Par ailleurs, les migrants ne sont pas toujours les seuls à ressentir de la gêne ou de la peur. Si le français fait office de barrière chez les migrants, lorsqu’il est question de discuter avec des Québécois, ces derniers peuvent également ressentir de la gêne lorsqu’on les charge d’aller à la rencontre des migrants. Il est vrai que, comme les Québécois maîtrisent le français, sur eux repose souvent une responsabilité de diriger les conversations alors que tous ne peuvent être à l’aise dans ce rôle. Je prends ici pour exemple des propos issus du pré-terrain réalisé au Cégep de Sainte-Foy auprès d’élèves en francisation. À l’époque, j’avais interrogé deux membres du comité El Vagabundo, le comité interculturel du cégep. Reflétant la pensée de plusieurs Québécois questionnés à ce moment-là, leurs propos laissaient transparaître un certain malaise à l’idée d’entrer en contact avec les Bhoutanais/Népalais. La première signale que, en raison de la gêne témoignée par ces derniers, c’est davantage aux Québécois de faire l’effort de diriger les conversations : « Tu veux leur parler, mais tu fais ‘Hey ! Salut!’. Ce n’est pas facile. Puis aussi les Bhoutanais, de par leur culture, sont vraiment plus gênés, sont plus introvertis. Donc, c’est plus aux Québécois d’aller les chercher. À moment donné, ils vont sourire plus, mais au départ ce ne sont pas des gens faciles à approcher je dirais, comme les Colombiens. Donc, pour ça, ça crée un inconfort si on veut ».

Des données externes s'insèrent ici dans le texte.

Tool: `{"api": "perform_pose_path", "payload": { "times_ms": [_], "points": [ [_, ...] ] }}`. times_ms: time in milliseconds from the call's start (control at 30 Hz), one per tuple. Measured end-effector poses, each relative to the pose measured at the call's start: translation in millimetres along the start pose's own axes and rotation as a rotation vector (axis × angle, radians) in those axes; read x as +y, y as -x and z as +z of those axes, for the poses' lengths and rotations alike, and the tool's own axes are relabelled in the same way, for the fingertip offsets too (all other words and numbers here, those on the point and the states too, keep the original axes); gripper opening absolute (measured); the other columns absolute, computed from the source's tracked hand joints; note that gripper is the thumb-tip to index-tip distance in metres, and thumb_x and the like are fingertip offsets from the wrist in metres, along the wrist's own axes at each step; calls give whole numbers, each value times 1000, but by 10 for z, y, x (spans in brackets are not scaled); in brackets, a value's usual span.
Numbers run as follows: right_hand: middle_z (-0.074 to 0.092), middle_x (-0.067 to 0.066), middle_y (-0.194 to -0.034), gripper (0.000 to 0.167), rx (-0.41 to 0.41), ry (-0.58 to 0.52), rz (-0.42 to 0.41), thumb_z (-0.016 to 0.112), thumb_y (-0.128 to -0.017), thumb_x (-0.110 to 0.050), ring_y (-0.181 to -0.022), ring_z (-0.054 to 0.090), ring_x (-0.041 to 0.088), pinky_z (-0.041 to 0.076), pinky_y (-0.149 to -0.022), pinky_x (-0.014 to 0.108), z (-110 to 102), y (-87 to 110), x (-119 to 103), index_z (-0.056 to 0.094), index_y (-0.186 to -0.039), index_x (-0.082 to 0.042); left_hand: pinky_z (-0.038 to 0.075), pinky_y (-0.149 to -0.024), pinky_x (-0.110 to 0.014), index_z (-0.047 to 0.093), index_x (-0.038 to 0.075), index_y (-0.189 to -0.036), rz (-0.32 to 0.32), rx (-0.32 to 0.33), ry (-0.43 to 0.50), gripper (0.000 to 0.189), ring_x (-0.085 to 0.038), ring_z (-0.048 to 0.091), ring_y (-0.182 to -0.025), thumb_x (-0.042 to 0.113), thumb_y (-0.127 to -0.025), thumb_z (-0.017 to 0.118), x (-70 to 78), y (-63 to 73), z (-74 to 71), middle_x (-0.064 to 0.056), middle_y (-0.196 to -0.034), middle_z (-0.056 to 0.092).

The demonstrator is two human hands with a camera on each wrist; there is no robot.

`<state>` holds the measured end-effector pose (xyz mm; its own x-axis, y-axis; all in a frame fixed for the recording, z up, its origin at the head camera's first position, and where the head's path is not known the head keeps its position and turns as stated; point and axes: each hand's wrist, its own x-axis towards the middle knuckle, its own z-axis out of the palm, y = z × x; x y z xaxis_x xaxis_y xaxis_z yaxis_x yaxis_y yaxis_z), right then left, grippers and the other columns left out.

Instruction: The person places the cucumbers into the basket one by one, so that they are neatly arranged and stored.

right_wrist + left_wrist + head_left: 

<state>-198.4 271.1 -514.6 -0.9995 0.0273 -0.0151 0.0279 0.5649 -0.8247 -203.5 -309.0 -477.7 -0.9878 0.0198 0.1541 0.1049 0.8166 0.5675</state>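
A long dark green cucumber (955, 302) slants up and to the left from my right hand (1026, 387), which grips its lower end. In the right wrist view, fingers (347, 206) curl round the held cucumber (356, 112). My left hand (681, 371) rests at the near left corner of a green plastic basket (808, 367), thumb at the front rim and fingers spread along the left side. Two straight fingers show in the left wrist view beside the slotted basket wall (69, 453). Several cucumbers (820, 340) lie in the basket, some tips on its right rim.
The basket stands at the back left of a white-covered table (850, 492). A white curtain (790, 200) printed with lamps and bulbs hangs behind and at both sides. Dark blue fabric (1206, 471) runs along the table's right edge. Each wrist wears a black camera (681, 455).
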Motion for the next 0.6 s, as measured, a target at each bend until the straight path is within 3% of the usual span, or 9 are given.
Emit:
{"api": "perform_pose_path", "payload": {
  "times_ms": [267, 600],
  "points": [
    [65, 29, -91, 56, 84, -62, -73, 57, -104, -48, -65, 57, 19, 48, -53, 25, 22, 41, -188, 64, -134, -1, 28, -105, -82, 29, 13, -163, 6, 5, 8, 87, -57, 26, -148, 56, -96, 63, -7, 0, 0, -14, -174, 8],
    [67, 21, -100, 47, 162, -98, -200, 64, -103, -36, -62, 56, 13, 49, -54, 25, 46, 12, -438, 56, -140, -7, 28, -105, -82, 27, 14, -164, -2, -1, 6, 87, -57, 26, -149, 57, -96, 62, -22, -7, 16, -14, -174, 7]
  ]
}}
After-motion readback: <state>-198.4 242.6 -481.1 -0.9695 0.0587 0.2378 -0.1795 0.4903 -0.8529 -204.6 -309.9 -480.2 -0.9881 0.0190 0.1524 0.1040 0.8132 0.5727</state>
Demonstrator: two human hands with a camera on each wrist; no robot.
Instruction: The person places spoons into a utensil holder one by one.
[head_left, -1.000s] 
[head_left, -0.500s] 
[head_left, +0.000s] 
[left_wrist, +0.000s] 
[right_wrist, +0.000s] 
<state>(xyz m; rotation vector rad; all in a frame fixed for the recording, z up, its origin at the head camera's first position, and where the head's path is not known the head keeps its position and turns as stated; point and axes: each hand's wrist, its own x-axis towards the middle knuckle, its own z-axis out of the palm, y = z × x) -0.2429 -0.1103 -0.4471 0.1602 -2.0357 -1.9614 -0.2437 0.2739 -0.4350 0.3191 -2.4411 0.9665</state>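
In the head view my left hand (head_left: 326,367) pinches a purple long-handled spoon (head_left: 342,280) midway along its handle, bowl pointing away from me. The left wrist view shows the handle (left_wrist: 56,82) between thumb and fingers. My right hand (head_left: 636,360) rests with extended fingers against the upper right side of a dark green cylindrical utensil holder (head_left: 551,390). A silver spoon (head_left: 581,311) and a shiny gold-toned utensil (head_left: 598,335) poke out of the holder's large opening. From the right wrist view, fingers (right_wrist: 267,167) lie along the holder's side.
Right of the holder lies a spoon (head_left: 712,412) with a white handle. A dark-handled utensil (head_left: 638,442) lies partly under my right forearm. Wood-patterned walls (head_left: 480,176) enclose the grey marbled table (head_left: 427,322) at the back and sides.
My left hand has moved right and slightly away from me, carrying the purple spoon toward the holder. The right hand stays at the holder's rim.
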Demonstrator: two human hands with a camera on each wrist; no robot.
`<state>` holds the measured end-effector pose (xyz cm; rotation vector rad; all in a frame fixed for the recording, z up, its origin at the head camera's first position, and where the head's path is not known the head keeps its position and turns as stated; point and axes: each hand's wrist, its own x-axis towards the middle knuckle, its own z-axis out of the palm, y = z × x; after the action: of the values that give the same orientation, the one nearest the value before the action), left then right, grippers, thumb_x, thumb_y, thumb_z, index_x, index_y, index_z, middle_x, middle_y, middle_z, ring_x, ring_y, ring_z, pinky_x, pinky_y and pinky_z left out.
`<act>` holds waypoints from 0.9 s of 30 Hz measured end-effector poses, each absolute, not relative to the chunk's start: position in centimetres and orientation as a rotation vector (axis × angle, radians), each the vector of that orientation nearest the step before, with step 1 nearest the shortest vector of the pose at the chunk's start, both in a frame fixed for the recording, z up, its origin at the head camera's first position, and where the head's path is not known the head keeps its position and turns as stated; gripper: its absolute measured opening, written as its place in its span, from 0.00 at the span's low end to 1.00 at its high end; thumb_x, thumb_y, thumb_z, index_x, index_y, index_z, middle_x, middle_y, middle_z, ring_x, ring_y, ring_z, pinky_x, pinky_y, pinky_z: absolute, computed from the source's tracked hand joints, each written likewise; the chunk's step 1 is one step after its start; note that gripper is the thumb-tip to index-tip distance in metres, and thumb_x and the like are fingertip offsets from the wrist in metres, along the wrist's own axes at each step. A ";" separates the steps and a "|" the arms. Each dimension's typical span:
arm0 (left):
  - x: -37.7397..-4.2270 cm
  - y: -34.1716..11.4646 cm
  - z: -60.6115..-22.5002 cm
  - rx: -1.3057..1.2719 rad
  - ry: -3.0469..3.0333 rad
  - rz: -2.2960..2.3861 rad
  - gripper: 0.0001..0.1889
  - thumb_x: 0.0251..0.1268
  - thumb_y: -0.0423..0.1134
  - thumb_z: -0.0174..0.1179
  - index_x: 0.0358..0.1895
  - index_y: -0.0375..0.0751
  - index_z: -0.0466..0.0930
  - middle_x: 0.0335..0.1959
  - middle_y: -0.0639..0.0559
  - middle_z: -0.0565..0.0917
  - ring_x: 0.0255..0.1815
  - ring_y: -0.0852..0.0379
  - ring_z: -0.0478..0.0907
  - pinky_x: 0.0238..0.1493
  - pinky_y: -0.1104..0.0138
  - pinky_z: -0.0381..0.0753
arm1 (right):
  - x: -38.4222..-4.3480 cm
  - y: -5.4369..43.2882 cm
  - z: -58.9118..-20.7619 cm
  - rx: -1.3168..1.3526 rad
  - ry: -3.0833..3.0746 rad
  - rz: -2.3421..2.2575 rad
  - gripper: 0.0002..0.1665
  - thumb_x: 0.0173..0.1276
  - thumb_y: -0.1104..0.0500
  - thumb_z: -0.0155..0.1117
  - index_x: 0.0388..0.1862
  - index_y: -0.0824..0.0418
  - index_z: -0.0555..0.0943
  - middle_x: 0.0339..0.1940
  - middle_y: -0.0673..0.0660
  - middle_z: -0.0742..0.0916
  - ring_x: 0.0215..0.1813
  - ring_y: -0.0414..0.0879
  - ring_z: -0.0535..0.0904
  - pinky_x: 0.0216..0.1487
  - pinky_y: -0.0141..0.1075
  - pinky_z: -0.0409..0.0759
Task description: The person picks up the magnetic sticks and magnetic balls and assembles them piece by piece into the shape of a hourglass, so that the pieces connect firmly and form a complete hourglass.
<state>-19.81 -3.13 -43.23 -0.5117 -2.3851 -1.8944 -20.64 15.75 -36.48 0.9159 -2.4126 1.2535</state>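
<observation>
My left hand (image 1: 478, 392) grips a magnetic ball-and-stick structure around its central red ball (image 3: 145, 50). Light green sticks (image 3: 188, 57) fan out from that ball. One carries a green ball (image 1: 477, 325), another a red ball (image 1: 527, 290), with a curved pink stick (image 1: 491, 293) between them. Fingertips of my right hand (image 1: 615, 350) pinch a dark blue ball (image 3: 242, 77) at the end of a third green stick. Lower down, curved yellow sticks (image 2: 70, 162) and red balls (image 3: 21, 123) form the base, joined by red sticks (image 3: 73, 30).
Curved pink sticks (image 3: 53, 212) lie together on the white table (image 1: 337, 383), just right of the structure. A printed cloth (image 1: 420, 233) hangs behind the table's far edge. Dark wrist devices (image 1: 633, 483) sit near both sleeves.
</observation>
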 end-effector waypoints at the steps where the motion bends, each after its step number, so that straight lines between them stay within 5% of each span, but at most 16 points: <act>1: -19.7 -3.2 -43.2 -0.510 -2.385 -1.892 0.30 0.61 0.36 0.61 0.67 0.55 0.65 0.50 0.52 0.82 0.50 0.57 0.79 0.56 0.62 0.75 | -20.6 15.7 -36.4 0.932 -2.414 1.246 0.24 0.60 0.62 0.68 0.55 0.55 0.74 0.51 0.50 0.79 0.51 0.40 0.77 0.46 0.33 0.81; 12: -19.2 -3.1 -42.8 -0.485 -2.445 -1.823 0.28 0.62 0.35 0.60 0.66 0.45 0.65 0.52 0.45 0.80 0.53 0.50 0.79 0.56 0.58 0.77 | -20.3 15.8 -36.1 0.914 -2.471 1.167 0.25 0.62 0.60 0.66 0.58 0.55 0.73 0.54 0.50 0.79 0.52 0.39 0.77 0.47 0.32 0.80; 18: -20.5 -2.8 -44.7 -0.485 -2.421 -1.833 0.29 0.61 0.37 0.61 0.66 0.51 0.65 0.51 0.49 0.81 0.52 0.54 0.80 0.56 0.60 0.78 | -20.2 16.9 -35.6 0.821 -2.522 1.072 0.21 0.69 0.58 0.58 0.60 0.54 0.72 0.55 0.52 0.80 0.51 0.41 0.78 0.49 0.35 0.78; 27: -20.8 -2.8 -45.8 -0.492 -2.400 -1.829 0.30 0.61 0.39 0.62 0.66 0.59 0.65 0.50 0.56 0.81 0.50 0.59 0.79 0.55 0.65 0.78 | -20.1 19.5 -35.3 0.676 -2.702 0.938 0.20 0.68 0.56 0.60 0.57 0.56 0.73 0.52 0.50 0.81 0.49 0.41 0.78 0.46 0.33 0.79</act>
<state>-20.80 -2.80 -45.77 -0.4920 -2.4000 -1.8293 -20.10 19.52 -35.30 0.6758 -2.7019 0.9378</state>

Parallèlement, la seconde identifie le même malaise en parlant des dîn«ô»mondes68, une activité précisément

organisée dans l’optique d’offrir un prétexte à une rencontre interculturelle : « Ils parlent tous ensemble dans leur langue commune et quand tu arrives, il faudrait asseoir un Québécois avec eux. Mais là, ils te regardent

tous en attendant sans rien dire. C’est comme bien ‘dirige la conversation’. Il faut que tu aies le lead, mais ce n’est pas tout le monde qui est à l’aise de faire ça. Quand ils sont tous ensemble, c’est intimidant pour nous aussi ». Tout compte fait, le français et la gêne en découlant demeurent une barrière dans l’établissement de nouveaux liens chez mes participants tandis qu’un malaise est aussi présent du côté des Québécois, diminuant finalement la possibilité de créer de véritables relations interpersonnelles.